— TASK ITEM —
Leave the images aside and copy out the whole listing, exact to the word.
* * *
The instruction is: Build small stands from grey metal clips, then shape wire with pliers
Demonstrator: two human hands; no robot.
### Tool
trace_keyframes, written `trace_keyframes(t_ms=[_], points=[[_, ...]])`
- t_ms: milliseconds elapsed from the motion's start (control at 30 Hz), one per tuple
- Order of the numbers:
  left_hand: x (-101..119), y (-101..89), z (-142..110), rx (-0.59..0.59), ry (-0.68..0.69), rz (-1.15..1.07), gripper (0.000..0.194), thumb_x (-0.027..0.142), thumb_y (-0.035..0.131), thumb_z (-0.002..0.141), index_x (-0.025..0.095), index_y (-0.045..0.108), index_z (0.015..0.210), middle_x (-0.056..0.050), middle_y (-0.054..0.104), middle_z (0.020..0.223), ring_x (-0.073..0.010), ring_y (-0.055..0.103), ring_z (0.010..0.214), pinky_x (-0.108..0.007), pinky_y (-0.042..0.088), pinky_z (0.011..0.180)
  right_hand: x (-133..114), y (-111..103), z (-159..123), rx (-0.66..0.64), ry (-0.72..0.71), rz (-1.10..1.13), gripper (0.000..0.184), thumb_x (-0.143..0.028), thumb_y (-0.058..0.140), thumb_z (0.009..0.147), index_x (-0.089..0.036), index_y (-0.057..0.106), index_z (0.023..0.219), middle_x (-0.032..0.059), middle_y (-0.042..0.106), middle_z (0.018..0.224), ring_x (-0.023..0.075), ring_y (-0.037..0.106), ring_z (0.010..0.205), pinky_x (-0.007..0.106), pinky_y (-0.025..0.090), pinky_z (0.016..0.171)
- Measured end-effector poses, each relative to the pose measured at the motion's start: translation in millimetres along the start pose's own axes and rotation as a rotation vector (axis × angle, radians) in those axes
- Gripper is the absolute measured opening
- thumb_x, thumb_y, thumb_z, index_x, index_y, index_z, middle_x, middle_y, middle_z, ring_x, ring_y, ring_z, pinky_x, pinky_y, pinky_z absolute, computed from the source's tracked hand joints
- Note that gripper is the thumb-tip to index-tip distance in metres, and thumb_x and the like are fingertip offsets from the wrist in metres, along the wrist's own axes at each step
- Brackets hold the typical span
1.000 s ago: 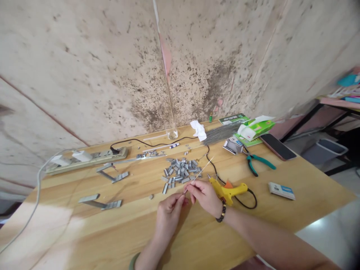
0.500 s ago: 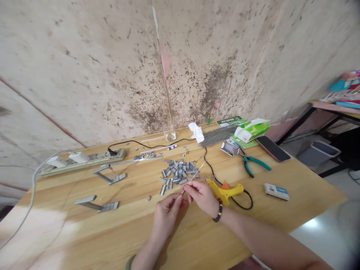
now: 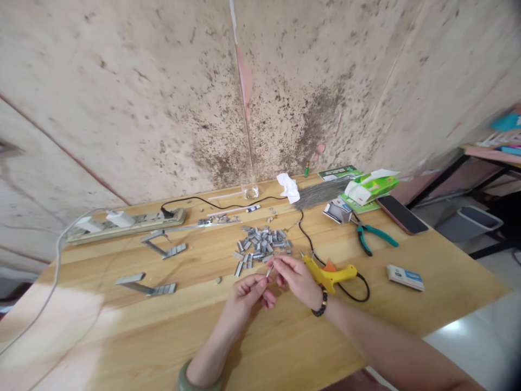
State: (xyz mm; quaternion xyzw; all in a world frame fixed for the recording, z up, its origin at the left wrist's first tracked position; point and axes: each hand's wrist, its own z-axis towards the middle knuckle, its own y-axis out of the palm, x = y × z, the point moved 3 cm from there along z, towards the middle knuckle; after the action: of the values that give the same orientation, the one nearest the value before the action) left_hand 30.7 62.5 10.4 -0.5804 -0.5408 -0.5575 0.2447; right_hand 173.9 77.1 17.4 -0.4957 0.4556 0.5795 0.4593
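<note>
Between my two hands, above the table, is a thin pale wire point(image 3: 269, 270), of which only a short length shows. My left hand point(image 3: 248, 293) has its thumb and forefinger closed on the lower end, the other fingers loosely curled. On the upper end, my right hand point(image 3: 293, 274) pinches with thumb and fingertips; a dark beaded bracelet circles that wrist. Just beyond the hands lies a loose pile of short grey staple strips point(image 3: 262, 241). Close to my right hand, a yellow glue gun point(image 3: 331, 276) rests on its side.
Two bent grey pieces point(image 3: 138, 285) stand at the left, before a power strip point(image 3: 142, 221). Toward the back lie a bundle of thin grey wires point(image 3: 321, 193), a tissue point(image 3: 288, 187) and a glass point(image 3: 250, 190). Teal-handled pliers point(image 3: 378, 234), a phone point(image 3: 402, 214) and a small box point(image 3: 406, 278) lie right.
The long pale length that stuck out past my right hand no longer shows. My hands have come slightly apart, with a short bit visible between them. The view has shifted slightly.
</note>
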Motion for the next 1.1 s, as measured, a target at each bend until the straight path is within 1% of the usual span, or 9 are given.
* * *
— RESPONSE TO THE TASK —
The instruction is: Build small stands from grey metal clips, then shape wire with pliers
Demonstrator: two human hands; no robot.
### Tool
trace_keyframes, written `trace_keyframes(t_ms=[_], points=[[_, ...]])`
- t_ms: milliseconds elapsed from the motion's start (control at 30 Hz), one per tuple
- Order of the numbers:
  left_hand: x (-101..119), y (-101..89), z (-142..110), rx (-0.59..0.59), ry (-0.68..0.69), rz (-1.15..1.07), gripper (0.000..0.194), thumb_x (-0.027..0.142), thumb_y (-0.035..0.131), thumb_z (-0.002..0.141), index_x (-0.025..0.095), index_y (-0.045..0.108), index_z (0.015..0.210), middle_x (-0.056..0.050), middle_y (-0.054..0.104), middle_z (0.020..0.223), ring_x (-0.073..0.010), ring_y (-0.055..0.103), ring_z (0.010..0.214), pinky_x (-0.108..0.007), pinky_y (-0.042..0.088), pinky_z (0.011..0.180)
  right_hand: x (-133..114), y (-111..103), z (-159..123), rx (-0.66..0.64), ry (-0.72..0.71), rz (-1.10..1.13), gripper (0.000..0.184), thumb_x (-0.143..0.028), thumb_y (-0.058..0.140), thumb_z (0.009..0.147), index_x (-0.089..0.036), index_y (-0.057..0.106), index_z (0.023..0.219), middle_x (-0.032..0.059), middle_y (-0.042..0.106), middle_z (0.018..0.224), ring_x (-0.023..0.075), ring_y (-0.037..0.106), ring_z (0.010..0.205), pinky_x (-0.007..0.106), pinky_y (-0.025..0.090), pinky_z (0.016..0.171)
- Measured end-effector poses, each relative to the pose measured at the motion's start: translation in millimetres along the start pose's own axes and rotation as a rotation vector (axis × angle, radians) in those axes
- Gripper is the absolute measured opening
- thumb_x, thumb_y, thumb_z, index_x, index_y, index_z, middle_x, middle_y, middle_z, ring_x, ring_y, ring_z, pinky_x, pinky_y, pinky_z absolute, computed from the source's tracked hand joints
- Note that gripper is the thumb-tip to index-tip distance in metres, and thumb_x and the like are fingertip offsets from the wrist in metres, along the wrist's own axes at each step
- Brackets hold the typical span
1.000 s ago: 
0.500 s ago: 
now: 
State: (xyz mm; quaternion xyzw; all in a world frame fixed for the recording, z up, its origin at the left wrist's first tracked position; point and axes: each hand's wrist, its own z-axis towards the middle knuckle, its own y-axis out of the palm, x = y × z, the point moved 3 cm from there along z, towards the middle knuckle; after the action: of the values that give the same orientation, the one nearest the value before the action) left_hand 30.7 62.5 10.4 -0.5804 -0.5408 -0.5575 0.2447; right_hand 173.9 77.1 17.4 -0.4957 0.4556 0.5795 0.4593
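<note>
Between my two hands, above the table, is a thin pale wire point(image 3: 269, 270), of which only a short length shows. My left hand point(image 3: 248, 293) has its thumb and forefinger closed on the lower end, the other fingers loosely curled. On the upper end, my right hand point(image 3: 293, 274) pinches with thumb and fingertips; a dark beaded bracelet circles that wrist. Just beyond the hands lies a loose pile of short grey staple strips point(image 3: 262, 241). Close to my right hand, a yellow glue gun point(image 3: 331, 276) rests on its side.
Two bent grey pieces point(image 3: 138, 285) stand at the left, before a power strip point(image 3: 142, 221). Toward the back lie a bundle of thin grey wires point(image 3: 321, 193), a tissue point(image 3: 288, 187) and a glass point(image 3: 250, 190). Teal-handled pliers point(image 3: 378, 234), a phone point(image 3: 402, 214) and a small box point(image 3: 406, 278) lie right.
The long pale length that stuck out past my right hand no longer shows. My hands have come slightly apart, with a short bit visible between them. The view has shifted slightly.
</note>
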Motion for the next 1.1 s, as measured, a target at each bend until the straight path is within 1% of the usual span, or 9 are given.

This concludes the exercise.